> TASK TO COMPLETE:
Only the lines from the one containing "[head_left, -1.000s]" through the last line below should be written out, exactly and with both ends kept.

————————

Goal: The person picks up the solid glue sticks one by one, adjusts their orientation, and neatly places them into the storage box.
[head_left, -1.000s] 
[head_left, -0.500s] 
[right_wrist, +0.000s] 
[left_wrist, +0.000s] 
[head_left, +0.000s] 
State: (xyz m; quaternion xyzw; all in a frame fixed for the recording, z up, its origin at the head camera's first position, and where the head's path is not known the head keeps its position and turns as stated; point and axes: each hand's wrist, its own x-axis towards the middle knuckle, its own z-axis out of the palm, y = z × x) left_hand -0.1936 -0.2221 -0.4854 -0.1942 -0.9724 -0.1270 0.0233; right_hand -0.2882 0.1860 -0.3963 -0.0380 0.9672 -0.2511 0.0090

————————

> SOLUTION FOR THIS PROBLEM:
[head_left, -1.000s] 
[head_left, -0.500s] 
[right_wrist, +0.000s] 
[left_wrist, +0.000s] 
[head_left, +0.000s] 
State: (xyz m; quaternion xyzw; all in a frame fixed for the recording, z up, its origin at the head camera's first position, and where the head's path is not known the head keeps its position and turns as stated; point and axes: each hand's wrist, its own x-axis towards the middle knuckle, its own z-axis out of the palm, y = z × x) left_hand -0.1936 -0.2221 -0.4854 -0.1942 -0.9724 -0.1270 0.0233; right_hand -0.2882 0.1860 -0.3963 -0.0380 0.9672 -0.2511 0.0090

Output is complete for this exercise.